Sanremo

Non solo Cally, sul palco dell’Ariston anche Paolo, rapper affetto da Sla…

Paolo Palumbo - Finalmente Abili

di Ida Giangrande

Mercoledì 5 febbraio un ospite speciale sul palco dell’Ariston. Lui è Paolo Palumbo e ha fatto della musica un inno di lode alla vita.

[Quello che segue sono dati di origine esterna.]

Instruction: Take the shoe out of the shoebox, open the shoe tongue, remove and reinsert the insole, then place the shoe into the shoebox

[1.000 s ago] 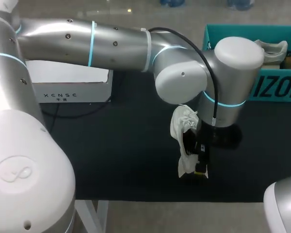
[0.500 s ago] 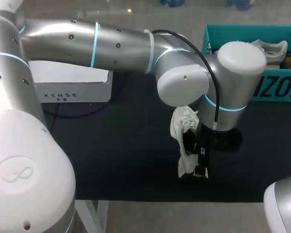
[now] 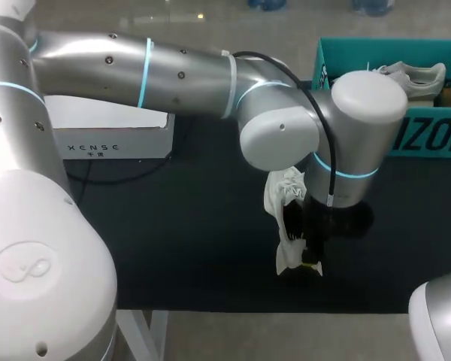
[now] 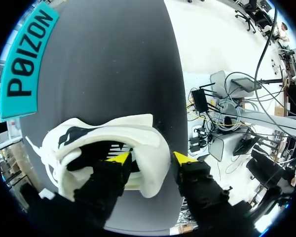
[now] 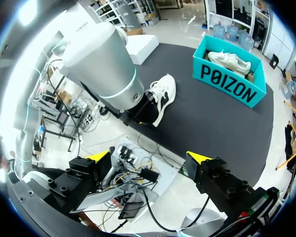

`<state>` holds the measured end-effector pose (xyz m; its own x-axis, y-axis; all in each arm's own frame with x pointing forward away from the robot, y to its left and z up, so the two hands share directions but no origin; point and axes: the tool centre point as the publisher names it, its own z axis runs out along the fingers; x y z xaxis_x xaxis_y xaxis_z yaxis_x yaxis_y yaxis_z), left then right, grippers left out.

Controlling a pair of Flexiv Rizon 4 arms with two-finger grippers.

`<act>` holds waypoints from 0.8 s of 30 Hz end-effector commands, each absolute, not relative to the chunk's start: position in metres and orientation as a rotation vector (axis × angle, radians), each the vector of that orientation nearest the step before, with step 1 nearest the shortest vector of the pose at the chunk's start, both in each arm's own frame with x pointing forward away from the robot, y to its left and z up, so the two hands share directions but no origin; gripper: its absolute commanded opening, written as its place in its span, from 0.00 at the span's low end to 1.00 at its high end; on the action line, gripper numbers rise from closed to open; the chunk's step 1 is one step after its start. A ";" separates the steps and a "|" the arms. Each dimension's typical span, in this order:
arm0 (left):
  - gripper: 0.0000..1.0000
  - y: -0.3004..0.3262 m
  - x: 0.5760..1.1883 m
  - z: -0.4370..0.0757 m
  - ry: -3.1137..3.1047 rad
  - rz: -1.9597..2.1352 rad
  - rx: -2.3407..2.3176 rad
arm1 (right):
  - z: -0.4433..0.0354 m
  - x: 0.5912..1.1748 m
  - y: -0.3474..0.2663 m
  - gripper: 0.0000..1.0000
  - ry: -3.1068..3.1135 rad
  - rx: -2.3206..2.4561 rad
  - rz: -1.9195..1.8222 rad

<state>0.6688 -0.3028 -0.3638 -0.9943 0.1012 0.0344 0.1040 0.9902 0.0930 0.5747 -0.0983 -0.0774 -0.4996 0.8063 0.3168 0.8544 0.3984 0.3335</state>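
Observation:
A white shoe with black trim [image 3: 284, 218] lies on the black table mat, toe toward the far side. In the left wrist view the shoe [image 4: 108, 133] has its heel wall between the fingers of my left gripper [image 4: 152, 158]. One yellow tip sits inside the shoe's opening and the other presses the outside of the heel. From above, my left gripper [image 3: 308, 263] is at the shoe's heel end. The teal shoebox [image 3: 428, 139] stands at the far right with a second pale shoe [image 3: 415, 75] in it. My right gripper [image 5: 149, 157] hangs open off the table's near side, holding nothing.
A white box [image 3: 113, 131] stands at the back left under my left arm. In the right wrist view the shoe [image 5: 163, 96] and the teal shoebox [image 5: 229, 81] lie well ahead of the gripper. Bare black mat [image 3: 188, 248] spreads left of the shoe.
My left gripper's fingers have drawn together onto the shoe's heel, and the left arm's wrist shifted slightly. The shoe and the right arm stayed put.

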 end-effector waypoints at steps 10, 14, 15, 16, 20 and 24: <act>0.33 -0.296 0.668 -0.362 -3.103 -0.144 -0.170 | -0.076 0.577 -0.098 1.00 -2.538 -1.512 -0.695; 0.10 -0.296 0.668 -0.362 -3.098 -0.142 -0.178 | -0.076 0.577 -0.098 1.00 -2.538 -1.512 -0.695; 0.00 -0.296 0.668 -0.362 -3.097 -0.143 -0.175 | -0.076 0.577 -0.098 1.00 -2.538 -1.512 -0.695; 0.00 -0.295 0.668 -0.362 -3.096 -0.142 -0.174 | -0.076 0.577 -0.098 1.00 -2.538 -1.512 -0.695; 0.00 -0.294 0.668 -0.362 -3.090 -0.136 -0.173 | -0.076 0.577 -0.098 1.00 -2.538 -1.512 -0.695; 0.00 -0.293 0.667 -0.361 -3.079 -0.132 -0.147 | -0.076 0.577 -0.098 1.00 -2.538 -1.512 -0.695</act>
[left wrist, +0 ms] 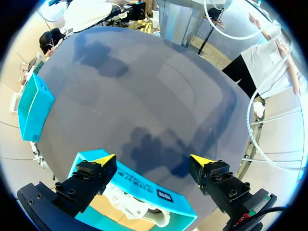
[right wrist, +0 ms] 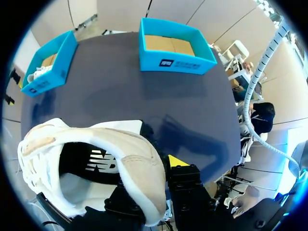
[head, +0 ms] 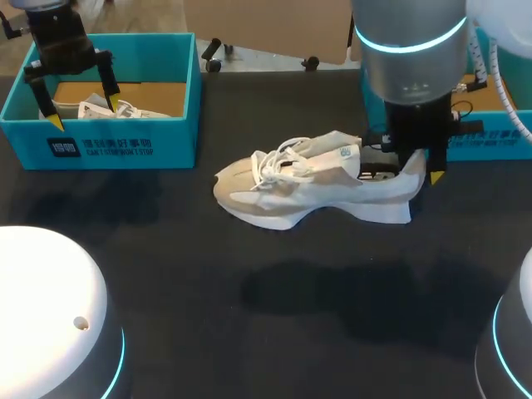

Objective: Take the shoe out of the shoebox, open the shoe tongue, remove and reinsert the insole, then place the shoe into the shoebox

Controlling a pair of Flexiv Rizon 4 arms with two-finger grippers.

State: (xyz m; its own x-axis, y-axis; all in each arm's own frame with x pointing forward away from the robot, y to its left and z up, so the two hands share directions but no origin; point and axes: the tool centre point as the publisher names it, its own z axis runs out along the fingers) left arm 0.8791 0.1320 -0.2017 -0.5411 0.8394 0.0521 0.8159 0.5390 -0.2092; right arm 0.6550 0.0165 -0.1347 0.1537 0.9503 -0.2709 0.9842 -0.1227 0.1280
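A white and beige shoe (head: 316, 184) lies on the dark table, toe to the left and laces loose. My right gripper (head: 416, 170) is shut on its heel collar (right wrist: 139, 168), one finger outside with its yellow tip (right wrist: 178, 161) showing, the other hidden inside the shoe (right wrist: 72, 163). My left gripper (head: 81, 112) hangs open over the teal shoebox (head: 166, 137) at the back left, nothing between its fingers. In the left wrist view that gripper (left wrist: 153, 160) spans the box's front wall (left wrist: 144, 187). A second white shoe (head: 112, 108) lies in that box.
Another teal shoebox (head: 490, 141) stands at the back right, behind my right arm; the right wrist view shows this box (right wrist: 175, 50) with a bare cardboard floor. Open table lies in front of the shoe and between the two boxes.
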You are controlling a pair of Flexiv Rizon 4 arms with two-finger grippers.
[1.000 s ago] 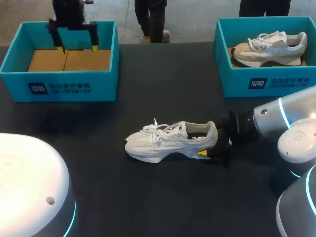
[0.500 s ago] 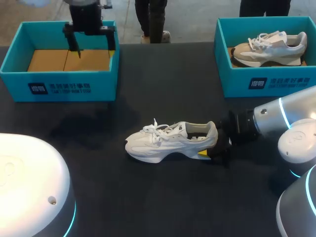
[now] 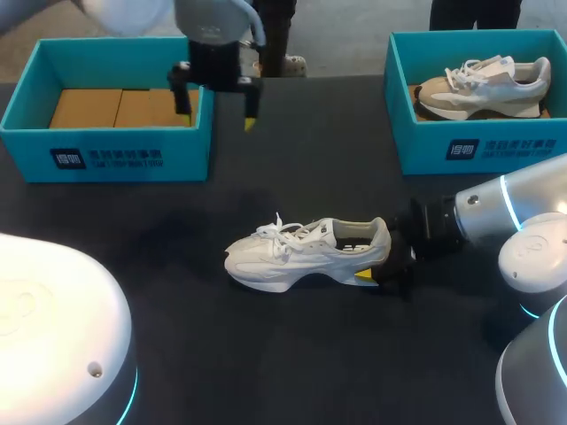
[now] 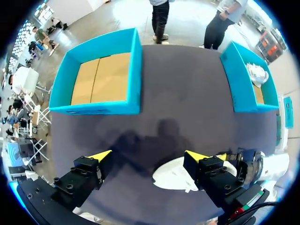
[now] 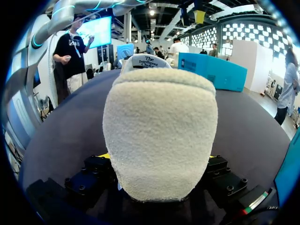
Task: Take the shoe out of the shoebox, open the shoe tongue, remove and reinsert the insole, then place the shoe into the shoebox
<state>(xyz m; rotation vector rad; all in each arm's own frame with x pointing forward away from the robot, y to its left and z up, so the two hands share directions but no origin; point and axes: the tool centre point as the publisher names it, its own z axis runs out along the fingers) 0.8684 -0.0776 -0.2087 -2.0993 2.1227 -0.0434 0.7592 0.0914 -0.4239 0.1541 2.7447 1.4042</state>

Tante le polemiche negli ultimi giorni sulla presenza del rapper Junior Cally sul palco dell’Ariston per questa 70° edizione del Festival di Sanremo. Ma per fortuna non è tutto nero come sembra e, anzi, arrivano anche ottime notizie. Mi riferisco alla presenza di Paolo Palumbo, il rapper 22enne di origini sarde che mercoledì 5 febbraio canterà sul prestigioso palco. Cos’ha di tanto speciale Paolo? È affetto da Sla e al Festival ci andrà grazie a una speciale rampa montata apposta per lui, e canterà sdraiato, puntando con le pupille il comunicatore verbale che da un anno gli ha ridato una voce, seppure artificiale. 

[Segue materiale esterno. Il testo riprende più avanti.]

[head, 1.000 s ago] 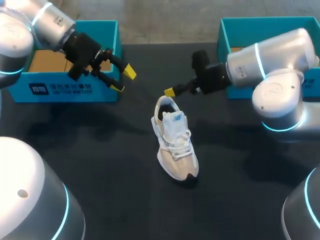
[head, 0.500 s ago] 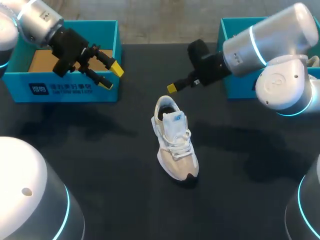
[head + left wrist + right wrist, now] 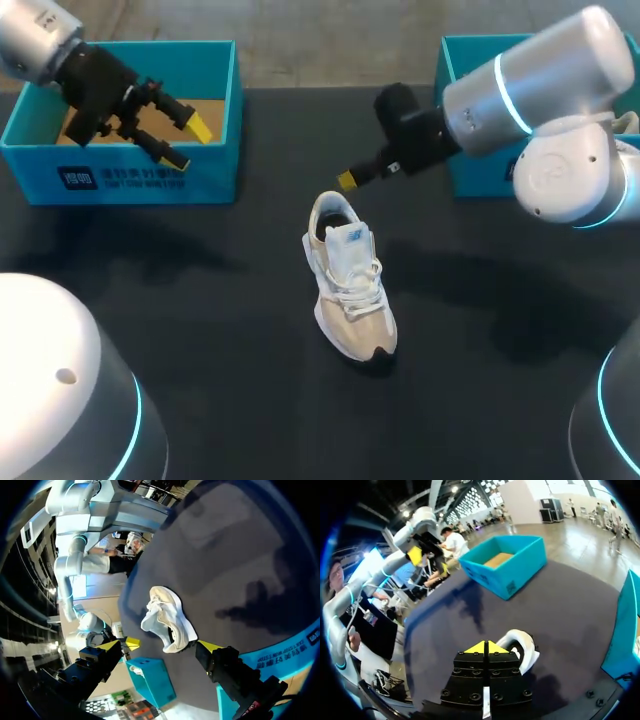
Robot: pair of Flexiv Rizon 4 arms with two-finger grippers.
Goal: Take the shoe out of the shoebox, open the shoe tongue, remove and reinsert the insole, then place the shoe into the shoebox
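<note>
A white and beige sneaker (image 3: 350,290) stands upright on the dark table, heel toward the far side, tongue and laces up. My right gripper (image 3: 347,180) hangs just beyond the heel with its yellow tips pressed together and nothing between them. In the right wrist view the gripper (image 3: 485,647) is shut, and the sneaker's heel (image 3: 524,649) shows just past its tips. My left gripper (image 3: 188,143) is open over the front wall of the left shoebox (image 3: 140,178). In the left wrist view the sneaker (image 3: 165,622) lies far ahead of the spread fingers (image 3: 126,642).
A second teal box (image 3: 470,50) stands at the far right behind my right arm and also shows as the teal box (image 3: 150,680) in the left wrist view. The left shoebox (image 3: 505,570) has a brown cardboard floor. Bare dark table surrounds the sneaker.
My left arm has drawn back to the left, from beside the box to over its front wall, still open. My right gripper rose slightly off the heel and stays shut.
</note>
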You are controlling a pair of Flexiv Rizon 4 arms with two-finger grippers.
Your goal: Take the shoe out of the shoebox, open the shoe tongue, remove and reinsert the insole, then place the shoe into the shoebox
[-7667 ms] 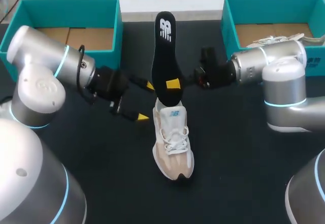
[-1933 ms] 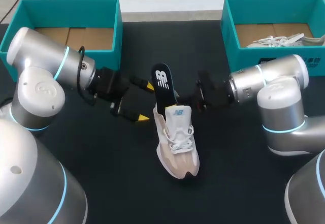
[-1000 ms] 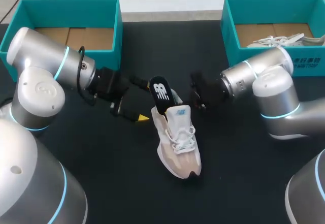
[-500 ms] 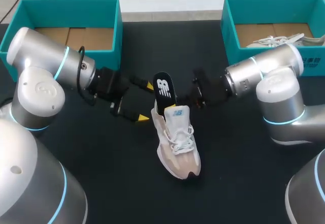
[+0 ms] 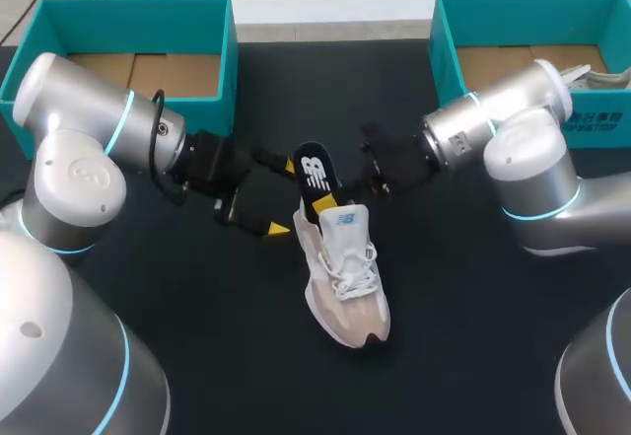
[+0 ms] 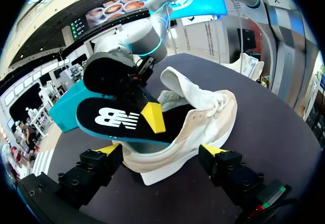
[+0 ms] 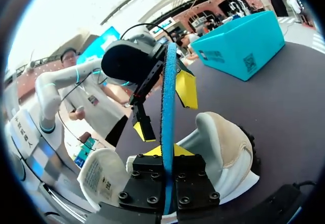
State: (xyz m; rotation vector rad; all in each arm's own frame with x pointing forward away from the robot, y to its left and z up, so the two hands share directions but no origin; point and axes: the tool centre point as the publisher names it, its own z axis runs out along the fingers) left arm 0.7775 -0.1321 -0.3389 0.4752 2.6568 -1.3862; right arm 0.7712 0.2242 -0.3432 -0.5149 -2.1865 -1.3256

La Sla gli è stata diagnosticata a 17 anni, interrompendo di colpo tutti i suoi progetti per il futuro. Voleva diventare uno chef e stava per iscriversi alla scuola di alta cucina di Gualtiero Marchesi e invece, come sempre accade, la malattia irrompe aggressivamente nella sua vita e spezza le ali dei suoi sogni, di tutti tranne uno: partecipare al Festival di Sanremo. Ed eccolo qua con una canzone scritta e musicata da lui stesso intitolata “Io sono Paolo”. Non ha superato a Roma le selezioni di Sanremo Giovani, ma il suo messaggio ha colpito dritto al cuore Amadeus che lo ha invitato come ospite speciale. 

Il brano che porto è un inno alla vita, scritto con l’obiettivo di spronare chi si arrende al primo ostacolo. Se ho incontrato la musica è grazie alla malattia, all’inizio è stato il modo con cui cercavo di far sentire ciò che provo tutti i giorni combattendo la mia battaglia. Cantare all’Ariston è il regalo più bello che potessi ricevere, sono grato ad Amadeus, un uomo estremamente sensibile, dal cuore grande e sincero”. Dichiara in un’intervista al quotidiano Avvenire e subito dopo aggiunge: “La fede è il mio volo principale, il dono più grande che ho coltivato al giungere della malattia e nel momento più difficile ha salvato la mia anima. Credo profondamente e prego tanto, tutti i giorni. Prego perché i miei sforzi abbiano un senso nell’umanità. Prego ovviamente per i miei cari. Quanto a me, pregare per chiedere la grazia della guarigione sarebbe egoistico: Dio ha un disegno per tutti noi, se sono in questa condizione c’è un motivo preciso e questa consapevolezza mi basta”.